September 3, 2012

Movie Monday: The Campaign

I mentioned in my coverage of Hope Springs that my mother and I decided between seeing that or The Campaign.  This Saturday we decided to round out our dance card and see The Campaign.  We both enjoy Will Ferrell movies and the commercials were amusing, albeit in a stupid sort of way.

Here's the basic story:  Cam Brady (Will Ferrell) is the incumbent Congressman of District 14 in North Carolina who causes a couple of scandals during the election year.  The Motch Brothers (Dan Aykroyd, John Lithgow) want to install someone new so that they can sell part of the district to China ("insourcing") and thus they go to Marty Huggins (Zach Galifianakis), the sport who just wants his political father to be proud of him.

My mom's final verdict was that it had funny moments, but went too far on the lewd jokes.  She was particularly uncomfortable about the fact that many of those jokes involved young actors and that there were several kids (fourteen-ish) in the theater.  Honestly, I have to agree with her.  Maybe we're both prudes, but look:  Bestiality jokes are a hard sell at the best of times.  Bestiality jokes involving someone who looks twelve?  It doesn't even matter that it's supposed to be an uncomfortable comment.  It just doesn't work.  I think the defining moment of the sex jokes is when one of the characters says, "Gross."  This is a movie full of people saying and doing gross things, and one of those people in-character thinks it goes too far.  Maybe that should've been a sign.

Now for the good!  This is a terrific comedic cast.  Ferrell is possibly the most restrained he's been in ages and Galifianakis effortlessly captures Huggins' makeover from effete weirdo to polished politician.  Dan Aykroyd and John Lithgow aren't given much to do, but both of them do sly and dry perfectly.  Given equally little to do are all of the female characters.  That doesn't mean the women (none of whom I'm familiar with) don't do a great job.  Katherine LaNasa, as Rose Brady, is the thin, blonde political wife.  Sarah Baker as Mitzi Huggins is sweet and loves her husband, but she's going to do what's best for her children even if it hurts him.  Karen Maruyama kills as Mrs.
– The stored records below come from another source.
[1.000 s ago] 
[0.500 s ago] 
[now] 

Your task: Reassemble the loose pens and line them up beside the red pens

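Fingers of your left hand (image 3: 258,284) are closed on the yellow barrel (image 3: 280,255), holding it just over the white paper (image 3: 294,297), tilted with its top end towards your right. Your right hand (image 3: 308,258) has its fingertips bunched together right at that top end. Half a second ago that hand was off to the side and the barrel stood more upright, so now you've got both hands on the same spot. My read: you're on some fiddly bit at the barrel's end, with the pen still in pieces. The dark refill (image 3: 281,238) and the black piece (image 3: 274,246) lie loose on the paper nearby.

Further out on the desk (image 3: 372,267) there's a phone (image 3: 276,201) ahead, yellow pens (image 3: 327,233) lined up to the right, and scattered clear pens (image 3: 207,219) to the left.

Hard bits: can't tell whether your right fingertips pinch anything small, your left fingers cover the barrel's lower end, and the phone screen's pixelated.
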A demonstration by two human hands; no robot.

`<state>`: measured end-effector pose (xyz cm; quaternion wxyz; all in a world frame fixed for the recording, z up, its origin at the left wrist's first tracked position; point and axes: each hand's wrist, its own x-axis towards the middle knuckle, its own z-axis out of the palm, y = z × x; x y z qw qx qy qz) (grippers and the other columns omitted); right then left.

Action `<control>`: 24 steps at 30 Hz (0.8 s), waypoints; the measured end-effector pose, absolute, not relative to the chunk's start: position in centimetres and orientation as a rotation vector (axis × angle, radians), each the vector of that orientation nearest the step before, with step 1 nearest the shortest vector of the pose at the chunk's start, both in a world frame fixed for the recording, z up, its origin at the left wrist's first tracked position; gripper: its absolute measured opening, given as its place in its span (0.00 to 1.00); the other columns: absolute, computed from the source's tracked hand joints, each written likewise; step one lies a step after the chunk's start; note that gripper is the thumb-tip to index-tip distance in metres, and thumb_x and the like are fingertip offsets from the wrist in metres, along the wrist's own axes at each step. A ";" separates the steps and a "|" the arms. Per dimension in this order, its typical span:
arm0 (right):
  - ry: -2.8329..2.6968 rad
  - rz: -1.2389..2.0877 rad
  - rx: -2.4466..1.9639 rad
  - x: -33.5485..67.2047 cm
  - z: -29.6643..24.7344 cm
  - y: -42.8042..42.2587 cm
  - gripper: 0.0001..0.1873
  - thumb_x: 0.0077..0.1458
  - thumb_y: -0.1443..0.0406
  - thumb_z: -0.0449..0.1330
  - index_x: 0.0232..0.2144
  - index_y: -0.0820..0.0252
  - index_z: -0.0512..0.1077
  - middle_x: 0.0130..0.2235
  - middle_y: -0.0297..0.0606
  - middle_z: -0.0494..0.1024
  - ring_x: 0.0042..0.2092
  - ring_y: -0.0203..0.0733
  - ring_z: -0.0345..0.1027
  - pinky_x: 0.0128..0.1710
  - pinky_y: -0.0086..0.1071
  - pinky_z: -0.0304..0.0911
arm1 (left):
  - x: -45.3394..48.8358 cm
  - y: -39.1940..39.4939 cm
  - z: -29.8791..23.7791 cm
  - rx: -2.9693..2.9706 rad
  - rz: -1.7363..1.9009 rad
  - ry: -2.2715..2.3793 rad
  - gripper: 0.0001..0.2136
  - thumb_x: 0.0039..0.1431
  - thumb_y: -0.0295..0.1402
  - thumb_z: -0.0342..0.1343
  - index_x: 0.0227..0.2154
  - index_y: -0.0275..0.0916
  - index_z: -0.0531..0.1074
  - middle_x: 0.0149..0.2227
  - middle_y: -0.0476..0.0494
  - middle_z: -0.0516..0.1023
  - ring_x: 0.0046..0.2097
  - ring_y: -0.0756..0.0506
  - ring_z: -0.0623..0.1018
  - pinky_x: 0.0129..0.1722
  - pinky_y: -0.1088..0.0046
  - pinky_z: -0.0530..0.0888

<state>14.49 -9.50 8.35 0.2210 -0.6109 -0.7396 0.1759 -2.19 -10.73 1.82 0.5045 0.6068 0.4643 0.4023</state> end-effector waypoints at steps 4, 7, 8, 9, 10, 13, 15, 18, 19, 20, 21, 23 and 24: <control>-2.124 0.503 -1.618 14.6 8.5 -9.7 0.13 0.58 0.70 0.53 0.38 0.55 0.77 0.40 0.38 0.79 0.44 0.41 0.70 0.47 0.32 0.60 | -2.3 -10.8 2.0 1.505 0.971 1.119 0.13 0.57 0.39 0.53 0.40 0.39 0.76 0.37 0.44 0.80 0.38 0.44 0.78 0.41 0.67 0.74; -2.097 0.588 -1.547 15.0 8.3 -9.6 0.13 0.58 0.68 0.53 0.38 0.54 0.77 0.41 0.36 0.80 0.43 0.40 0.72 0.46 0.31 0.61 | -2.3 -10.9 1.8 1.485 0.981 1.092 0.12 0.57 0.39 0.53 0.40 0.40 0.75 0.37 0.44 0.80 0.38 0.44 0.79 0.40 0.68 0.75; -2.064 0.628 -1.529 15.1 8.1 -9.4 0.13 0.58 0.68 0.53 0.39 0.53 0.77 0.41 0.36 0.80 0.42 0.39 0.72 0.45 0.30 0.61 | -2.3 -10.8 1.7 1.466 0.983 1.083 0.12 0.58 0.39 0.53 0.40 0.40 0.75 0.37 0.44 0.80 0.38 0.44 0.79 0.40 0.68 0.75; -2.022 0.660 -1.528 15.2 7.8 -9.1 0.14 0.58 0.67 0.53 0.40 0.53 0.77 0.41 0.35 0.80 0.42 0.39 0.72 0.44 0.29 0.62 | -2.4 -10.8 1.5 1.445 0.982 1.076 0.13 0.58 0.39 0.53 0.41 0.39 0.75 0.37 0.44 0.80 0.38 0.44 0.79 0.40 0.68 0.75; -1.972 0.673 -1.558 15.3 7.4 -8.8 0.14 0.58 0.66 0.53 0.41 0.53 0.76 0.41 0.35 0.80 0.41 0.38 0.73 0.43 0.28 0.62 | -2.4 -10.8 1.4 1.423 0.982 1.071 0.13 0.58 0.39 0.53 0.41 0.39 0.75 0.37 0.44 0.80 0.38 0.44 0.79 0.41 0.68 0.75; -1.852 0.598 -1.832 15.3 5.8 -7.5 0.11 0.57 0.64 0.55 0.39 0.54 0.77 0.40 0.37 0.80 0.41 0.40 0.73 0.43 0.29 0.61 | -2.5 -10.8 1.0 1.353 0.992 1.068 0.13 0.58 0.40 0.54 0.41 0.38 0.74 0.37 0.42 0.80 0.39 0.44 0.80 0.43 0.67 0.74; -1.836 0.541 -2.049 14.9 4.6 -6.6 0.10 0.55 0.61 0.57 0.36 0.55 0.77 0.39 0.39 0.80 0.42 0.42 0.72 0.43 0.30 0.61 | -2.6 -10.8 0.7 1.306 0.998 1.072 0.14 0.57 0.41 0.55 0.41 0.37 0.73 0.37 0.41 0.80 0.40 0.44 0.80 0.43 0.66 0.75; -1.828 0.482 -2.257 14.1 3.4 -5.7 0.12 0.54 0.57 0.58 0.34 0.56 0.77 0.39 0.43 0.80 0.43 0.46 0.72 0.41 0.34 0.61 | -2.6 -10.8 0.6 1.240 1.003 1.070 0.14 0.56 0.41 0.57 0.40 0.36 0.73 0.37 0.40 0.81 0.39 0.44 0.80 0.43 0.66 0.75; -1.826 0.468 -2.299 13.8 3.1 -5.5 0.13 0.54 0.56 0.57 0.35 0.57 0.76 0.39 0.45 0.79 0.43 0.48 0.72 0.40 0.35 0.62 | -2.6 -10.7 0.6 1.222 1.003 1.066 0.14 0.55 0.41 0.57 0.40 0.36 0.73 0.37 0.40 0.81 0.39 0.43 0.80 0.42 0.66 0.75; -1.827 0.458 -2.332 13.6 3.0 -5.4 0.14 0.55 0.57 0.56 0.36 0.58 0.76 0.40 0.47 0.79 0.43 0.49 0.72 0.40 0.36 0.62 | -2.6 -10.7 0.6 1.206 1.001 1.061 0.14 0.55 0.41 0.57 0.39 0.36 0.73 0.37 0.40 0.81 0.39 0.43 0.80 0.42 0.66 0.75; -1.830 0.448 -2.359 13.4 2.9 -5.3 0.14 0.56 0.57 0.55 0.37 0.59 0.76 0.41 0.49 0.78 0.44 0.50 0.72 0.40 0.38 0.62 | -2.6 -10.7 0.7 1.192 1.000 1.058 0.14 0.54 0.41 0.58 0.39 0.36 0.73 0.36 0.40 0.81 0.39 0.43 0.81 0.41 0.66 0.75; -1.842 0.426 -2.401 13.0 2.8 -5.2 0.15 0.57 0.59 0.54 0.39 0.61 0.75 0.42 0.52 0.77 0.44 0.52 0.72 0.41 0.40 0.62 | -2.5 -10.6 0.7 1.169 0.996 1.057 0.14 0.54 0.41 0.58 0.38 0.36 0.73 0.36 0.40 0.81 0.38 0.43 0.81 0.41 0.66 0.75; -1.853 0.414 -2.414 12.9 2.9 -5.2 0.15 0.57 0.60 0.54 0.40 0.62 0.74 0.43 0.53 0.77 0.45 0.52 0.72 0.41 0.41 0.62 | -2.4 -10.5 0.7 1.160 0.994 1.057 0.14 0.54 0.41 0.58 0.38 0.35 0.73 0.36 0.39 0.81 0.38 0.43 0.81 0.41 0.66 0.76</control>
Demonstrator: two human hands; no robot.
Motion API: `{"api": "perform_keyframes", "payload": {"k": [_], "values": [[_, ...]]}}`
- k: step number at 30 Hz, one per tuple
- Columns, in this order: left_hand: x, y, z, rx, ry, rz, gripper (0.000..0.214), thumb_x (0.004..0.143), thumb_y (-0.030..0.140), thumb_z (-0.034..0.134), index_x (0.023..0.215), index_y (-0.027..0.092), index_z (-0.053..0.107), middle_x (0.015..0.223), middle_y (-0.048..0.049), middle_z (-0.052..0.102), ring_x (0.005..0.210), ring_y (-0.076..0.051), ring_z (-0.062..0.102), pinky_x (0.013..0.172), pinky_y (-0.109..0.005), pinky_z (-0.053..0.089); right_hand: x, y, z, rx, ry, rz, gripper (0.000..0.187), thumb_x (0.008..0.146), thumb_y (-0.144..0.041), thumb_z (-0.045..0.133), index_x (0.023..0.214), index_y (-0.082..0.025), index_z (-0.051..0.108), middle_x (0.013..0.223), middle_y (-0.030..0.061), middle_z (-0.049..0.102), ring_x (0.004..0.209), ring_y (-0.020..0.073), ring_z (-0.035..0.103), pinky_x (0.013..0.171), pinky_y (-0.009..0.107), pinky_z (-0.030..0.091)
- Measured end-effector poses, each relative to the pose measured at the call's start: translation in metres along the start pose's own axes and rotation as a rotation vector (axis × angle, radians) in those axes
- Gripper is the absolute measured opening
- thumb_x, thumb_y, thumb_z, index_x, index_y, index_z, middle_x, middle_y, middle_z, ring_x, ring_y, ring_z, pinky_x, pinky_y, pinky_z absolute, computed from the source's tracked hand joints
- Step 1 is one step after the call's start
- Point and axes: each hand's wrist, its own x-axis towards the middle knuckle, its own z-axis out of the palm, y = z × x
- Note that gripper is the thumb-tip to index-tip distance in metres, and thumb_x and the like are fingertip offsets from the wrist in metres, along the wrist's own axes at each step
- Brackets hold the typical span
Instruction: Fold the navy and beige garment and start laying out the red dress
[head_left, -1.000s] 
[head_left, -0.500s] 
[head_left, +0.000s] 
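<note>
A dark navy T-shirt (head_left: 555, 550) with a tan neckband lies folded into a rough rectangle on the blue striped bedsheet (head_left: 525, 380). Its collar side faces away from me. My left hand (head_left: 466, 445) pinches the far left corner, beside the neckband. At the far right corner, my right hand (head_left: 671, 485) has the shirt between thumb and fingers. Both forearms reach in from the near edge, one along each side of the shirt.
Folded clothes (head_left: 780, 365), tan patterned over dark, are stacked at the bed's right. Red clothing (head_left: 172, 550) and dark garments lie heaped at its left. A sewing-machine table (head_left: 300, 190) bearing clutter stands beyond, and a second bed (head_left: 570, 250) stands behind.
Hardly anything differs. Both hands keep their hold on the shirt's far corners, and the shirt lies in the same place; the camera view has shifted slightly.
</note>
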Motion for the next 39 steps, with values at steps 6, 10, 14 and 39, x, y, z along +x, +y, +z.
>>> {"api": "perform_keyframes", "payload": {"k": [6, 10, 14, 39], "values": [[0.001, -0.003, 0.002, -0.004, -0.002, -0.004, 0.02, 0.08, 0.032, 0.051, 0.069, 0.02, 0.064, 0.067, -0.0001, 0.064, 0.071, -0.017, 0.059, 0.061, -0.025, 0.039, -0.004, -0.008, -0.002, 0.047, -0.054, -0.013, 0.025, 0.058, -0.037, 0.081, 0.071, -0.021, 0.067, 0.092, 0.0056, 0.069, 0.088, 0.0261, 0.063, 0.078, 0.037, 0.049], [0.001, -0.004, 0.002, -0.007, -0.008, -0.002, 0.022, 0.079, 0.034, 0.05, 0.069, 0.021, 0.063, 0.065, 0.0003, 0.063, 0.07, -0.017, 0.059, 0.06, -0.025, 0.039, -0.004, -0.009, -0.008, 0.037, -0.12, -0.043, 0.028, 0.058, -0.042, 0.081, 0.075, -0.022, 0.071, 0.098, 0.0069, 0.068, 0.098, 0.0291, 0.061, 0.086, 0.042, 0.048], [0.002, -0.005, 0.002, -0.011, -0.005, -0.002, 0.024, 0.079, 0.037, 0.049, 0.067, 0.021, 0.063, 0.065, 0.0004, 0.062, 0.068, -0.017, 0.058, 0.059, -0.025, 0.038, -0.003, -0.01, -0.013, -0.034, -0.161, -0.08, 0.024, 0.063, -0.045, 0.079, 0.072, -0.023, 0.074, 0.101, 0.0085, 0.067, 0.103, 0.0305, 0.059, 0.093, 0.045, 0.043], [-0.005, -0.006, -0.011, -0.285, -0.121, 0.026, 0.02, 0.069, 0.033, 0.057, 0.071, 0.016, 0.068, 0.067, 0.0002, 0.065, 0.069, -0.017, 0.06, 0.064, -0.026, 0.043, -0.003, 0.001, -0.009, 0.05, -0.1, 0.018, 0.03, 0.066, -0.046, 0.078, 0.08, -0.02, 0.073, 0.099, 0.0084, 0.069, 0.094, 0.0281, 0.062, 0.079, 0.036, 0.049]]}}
Yao, the housekeeper who plays to her employer's racist longing for an extra $50 a month.  (When she takes her skills on to bigger and better things you can't help but cheer for her.  I'd watch an entire movie of this woman preying on the prejudices of old rich dudes.)

Dylan McDermott, bringing the homoeroticism
The best part of The Campaign, however, is the campaign managers.  This may be the first movie in which I liked Jason Sudeikis.  (I wanted to slap his smug face during Horrible Bosses.)  Here he provides the moral center of the film, the man who still believes Cam Brady cares about the issues.  He's the first, although not the last, of the characters to make a stand.  Then there's Dylan McDermott, who I have mentally filed as a generic pretty boy.  In The Campaign he's a blade of man, in looks and intensity.  He's the man's man who can effortlessly seduce the affable Huggins to the dark side.  Plus, his performance allows the movie to make one of its best jokes (during the credit sequence).

The Campaign shows flashes of an interesting storyline, timely satire, and empathetic characters.  But it never fails to shove its better qualities off a cliff in order to make a joke a thirteen-year-old boy would find puerile.  The people involved with this film know how to do dumb humor cleverly.  In The Campaign they just don't.  I've seen worse comedies, but sometimes it's harder to watch what really could have been a good movie.

Brief PSA:  Huggins is portrayed as crossing over into being truly ruthless when he calls the cops on a drunk-driving Brady.  Now, there's a little more to it than that, but let's be clear:  If you know a friend is driving drunk, call the cops on 'em.  Yes, it will cost your friend thousands of dollars.  But you know what?  A close friend's older brother is in a coma right now and expected to stay in that coma for the foreseeable future.  He has two small children.  But he made the incredibly stupid decision to drink and drive and he plowed into a semi.  A friend who hates you because you cost them money is a hell of a lot better than a friend who is comatose, dead, or who killed someone else who happened to be on the road at the wrong time.  And, y'know, don't drive drunk yourself.


  1. I was curious about this one, but it wasn't a movie I really figured I'd pay to see in theaters. I think the characters could be great, but too much dumb or gross comedy doesn't usually work for me.

    1. Yeah, it probably would've made a better rental than theater movie.

  2. It has the perfect opportunity to be a biting satire, but just ends up playing it safe and going down the route of a goofy comedy. No problem with that, but the comedy isn’t as funny as I would have liked to hope. Good review Liviania.

    1. Thanks! That's a good summary of exactly what happened.